For months last year, Apria was focusing inward, acknowledged Jones, its chief executive. He recalls that right after the merger, the company’s accounting system was inundated with 96,000 bills from landlords, telephone companies and other suppliers to company operations across the country that it couldn’t track.

“Some of our managers in local markets found themselves telling local vendors, ‘You’ll have to trust us,’ ” he said.

Apria didn’t get caught up on paying its bills until February, he said.

And as the company was eliminating more than 100 sales branches as part of a cost-cutting consolidation, he says, customer service phone lines became overtaxed. Customers frustrated at being put on hold too long no doubt gave up and went elsewhere.

Jones says the company has moved aggressively to improve service and lock up big national contracts with managed care companies, such as Minneapolis-based United HealthCare Corp. It has installed a new phone system, promises to keep customers on hold no longer than 15 seconds, and has reorganized its sales staff to provide closer contact with customers.

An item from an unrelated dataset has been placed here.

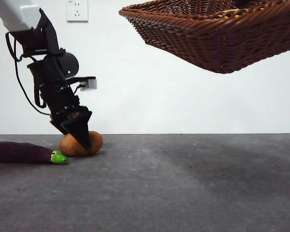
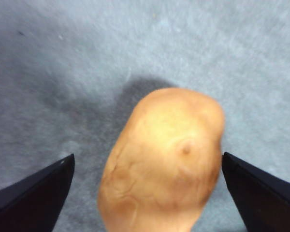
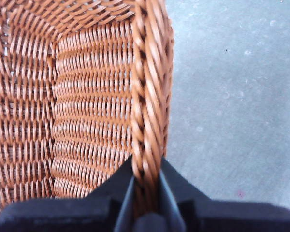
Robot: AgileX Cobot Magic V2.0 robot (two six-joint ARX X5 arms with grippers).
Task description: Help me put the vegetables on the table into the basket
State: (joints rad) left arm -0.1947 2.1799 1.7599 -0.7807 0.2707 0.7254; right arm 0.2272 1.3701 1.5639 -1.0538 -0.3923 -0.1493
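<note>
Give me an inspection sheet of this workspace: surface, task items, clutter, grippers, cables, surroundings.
Surface: table, dark grey and speckled.
Task items: potato lying on the table; eggplant lying beside it, green tip toward the potato; basket held in the air, tilted, with something yellowish barely showing over its rim; it cannot be identified.
Clutter: nothing seen.
Grippers: left gripper down at the potato, jaws open on either side of it, not yet closed. Right gripper shut on the basket's braided rim, holding it up.
Cables: black cables looping along the left arm.
Surroundings: white wall with a wall socket.
</note>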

On top of that, he says, the company is in the process of putting in a computerized accounting system that will give it the best internal information system in its industry.

But he still hasn’t made believers of customers such as Minga Kelly.

Kelly, a manager with the San Gabriel Medical Group, says she’s met with an Apria representative only once since the merger. She says she prefers companies with a “personal touch”--companies whose representatives regularly stop by to keep her posted on new equipment.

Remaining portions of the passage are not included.